C’est une étude inédite que publie ce mardi 16 septembre Cyrille Guillot-Tantay, chirurgien urologue à l’hôpital Foch de Suresnes (Hauts-de-Seine) et dont « Le Parisien » s’est procuré les conclusions en avance. Ce spécialiste s’est penché sur les complications liées à la pose de bandelettes urétrales chez les femmes pour prévenir l’incontinence. Et les chiffres qui découlent de ses analyses sont alarmants.

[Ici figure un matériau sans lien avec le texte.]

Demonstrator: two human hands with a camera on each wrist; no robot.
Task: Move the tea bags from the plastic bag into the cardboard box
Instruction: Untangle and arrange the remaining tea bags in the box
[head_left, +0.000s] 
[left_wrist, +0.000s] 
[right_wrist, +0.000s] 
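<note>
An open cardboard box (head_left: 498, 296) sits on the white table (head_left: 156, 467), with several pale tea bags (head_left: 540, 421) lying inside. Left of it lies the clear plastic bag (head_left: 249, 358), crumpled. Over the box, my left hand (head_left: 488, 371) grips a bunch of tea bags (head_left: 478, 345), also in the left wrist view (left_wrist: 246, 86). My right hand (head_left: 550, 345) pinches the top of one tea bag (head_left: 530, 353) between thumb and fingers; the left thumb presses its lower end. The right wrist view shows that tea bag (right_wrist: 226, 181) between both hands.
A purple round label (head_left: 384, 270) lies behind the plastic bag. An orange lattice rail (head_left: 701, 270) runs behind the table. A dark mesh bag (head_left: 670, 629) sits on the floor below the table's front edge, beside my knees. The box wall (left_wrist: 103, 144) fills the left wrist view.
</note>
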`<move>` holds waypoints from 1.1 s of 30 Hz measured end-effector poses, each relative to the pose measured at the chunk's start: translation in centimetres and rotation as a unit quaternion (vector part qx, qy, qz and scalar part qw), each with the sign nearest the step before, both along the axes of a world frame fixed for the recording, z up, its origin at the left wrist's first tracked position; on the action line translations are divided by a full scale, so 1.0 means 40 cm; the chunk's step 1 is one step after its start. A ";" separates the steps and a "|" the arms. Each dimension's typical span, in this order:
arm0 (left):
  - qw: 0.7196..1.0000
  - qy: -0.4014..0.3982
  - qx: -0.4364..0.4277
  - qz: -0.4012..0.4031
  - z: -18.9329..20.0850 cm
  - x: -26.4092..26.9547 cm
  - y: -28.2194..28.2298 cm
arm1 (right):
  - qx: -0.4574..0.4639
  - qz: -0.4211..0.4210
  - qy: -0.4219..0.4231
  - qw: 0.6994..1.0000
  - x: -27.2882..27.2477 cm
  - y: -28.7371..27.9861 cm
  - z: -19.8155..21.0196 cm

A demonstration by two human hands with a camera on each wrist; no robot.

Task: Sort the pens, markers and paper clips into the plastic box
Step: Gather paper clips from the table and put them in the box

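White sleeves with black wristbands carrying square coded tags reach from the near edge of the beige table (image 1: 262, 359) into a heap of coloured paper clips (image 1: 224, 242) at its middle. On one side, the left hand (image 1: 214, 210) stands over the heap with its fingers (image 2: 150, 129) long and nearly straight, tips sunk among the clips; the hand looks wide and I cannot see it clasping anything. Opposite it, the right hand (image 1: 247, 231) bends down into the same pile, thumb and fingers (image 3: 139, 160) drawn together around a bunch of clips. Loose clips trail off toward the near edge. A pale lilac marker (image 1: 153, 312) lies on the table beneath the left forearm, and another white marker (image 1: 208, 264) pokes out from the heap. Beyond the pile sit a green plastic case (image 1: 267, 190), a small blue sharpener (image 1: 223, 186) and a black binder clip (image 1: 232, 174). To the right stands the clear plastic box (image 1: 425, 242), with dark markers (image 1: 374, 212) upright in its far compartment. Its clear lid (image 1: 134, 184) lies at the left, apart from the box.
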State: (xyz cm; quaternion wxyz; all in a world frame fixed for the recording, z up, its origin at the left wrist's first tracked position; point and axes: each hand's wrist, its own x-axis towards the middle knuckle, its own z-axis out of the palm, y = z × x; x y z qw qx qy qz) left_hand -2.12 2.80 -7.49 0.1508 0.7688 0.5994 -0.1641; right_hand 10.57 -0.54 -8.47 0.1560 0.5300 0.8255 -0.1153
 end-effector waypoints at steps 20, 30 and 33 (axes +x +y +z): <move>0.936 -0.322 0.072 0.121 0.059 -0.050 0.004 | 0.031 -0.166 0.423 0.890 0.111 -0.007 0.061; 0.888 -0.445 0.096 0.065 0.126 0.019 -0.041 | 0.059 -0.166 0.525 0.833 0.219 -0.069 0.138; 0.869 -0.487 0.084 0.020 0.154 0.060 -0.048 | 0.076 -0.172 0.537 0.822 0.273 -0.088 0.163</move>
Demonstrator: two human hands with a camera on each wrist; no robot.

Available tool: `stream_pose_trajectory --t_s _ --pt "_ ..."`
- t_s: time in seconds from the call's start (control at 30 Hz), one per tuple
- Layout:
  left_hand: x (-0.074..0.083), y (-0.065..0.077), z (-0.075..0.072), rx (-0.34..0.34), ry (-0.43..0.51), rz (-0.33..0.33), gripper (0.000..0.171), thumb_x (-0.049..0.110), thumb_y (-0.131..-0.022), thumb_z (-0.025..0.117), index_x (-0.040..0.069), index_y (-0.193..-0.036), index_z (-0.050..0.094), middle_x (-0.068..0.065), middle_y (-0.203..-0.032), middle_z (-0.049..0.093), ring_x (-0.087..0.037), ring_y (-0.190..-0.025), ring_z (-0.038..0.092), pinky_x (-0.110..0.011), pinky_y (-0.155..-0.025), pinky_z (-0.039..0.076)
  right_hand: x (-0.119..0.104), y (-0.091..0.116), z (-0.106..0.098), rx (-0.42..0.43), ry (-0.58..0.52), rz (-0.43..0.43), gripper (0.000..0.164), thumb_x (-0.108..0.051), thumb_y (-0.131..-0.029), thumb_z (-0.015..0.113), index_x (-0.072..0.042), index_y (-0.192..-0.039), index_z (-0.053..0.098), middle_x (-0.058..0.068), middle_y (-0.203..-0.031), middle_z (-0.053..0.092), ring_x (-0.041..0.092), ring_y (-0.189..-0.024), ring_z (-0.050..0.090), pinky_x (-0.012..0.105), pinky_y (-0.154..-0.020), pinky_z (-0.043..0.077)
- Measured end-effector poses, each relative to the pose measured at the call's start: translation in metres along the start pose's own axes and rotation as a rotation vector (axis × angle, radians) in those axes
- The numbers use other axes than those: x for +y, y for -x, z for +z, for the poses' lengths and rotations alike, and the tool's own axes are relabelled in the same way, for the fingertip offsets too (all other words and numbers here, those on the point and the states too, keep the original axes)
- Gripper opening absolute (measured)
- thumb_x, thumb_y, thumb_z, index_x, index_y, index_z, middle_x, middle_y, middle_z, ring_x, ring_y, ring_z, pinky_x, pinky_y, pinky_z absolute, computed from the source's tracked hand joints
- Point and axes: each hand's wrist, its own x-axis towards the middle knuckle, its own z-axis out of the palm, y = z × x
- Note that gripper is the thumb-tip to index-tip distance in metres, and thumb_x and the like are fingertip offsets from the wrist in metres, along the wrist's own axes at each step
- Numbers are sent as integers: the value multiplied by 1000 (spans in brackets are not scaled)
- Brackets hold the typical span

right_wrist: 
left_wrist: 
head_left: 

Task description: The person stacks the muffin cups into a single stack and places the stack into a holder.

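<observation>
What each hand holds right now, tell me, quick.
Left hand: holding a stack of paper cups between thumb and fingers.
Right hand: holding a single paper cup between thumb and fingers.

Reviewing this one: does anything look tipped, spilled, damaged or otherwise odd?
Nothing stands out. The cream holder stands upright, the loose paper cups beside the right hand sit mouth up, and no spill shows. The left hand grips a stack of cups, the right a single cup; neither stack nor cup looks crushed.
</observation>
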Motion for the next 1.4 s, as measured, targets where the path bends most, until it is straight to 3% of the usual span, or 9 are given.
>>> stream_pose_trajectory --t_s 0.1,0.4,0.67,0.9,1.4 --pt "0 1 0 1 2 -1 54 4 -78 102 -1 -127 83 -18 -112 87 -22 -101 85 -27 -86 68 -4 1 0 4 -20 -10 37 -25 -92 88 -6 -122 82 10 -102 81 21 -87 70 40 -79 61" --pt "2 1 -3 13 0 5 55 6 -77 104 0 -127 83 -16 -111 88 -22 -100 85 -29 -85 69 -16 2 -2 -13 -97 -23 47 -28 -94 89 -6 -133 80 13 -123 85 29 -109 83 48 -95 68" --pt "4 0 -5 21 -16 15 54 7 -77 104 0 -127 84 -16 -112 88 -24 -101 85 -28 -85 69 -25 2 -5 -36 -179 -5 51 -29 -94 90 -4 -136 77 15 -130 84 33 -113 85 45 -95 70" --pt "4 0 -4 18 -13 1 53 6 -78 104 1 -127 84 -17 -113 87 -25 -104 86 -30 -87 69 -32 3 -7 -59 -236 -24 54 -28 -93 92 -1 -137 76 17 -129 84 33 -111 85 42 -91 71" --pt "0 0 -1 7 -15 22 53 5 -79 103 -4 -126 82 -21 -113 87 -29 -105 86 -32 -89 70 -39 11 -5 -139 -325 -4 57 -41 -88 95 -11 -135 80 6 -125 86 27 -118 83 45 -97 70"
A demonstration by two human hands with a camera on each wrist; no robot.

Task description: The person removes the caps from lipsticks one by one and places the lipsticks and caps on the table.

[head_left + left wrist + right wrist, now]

On sait désormais que, cinq ans après la pose, 4,13 % de l’ensemble des 44 360 femmes qui ont été opérées en France entre 2011 et 2018 avec un dispositif de type TVT (Tension Free Vaginal Tape) ont dû subir une intervention pour retrait ou section de la bandelette, contre 3,25 % des 170 781 patientes à qui on avait placé un dispositif de type TOT (Trans Obturator Tape).

Des risques à ne pas négliger

Derrière ces chiffres, il y a une réalité : des infections urinaires répétées, des risques de fistule, des douleurs dans le bassin ou l’abdomen, et la nécessité de réhospitaliser d’urgence. À l’origine de la majorité de ces complications, Cyrille Guillot-Tantay constate une érosion ou une mauvaise pose de la bandelette de polypropylène placée sous l’urètre, le conduit qui part de la vessie.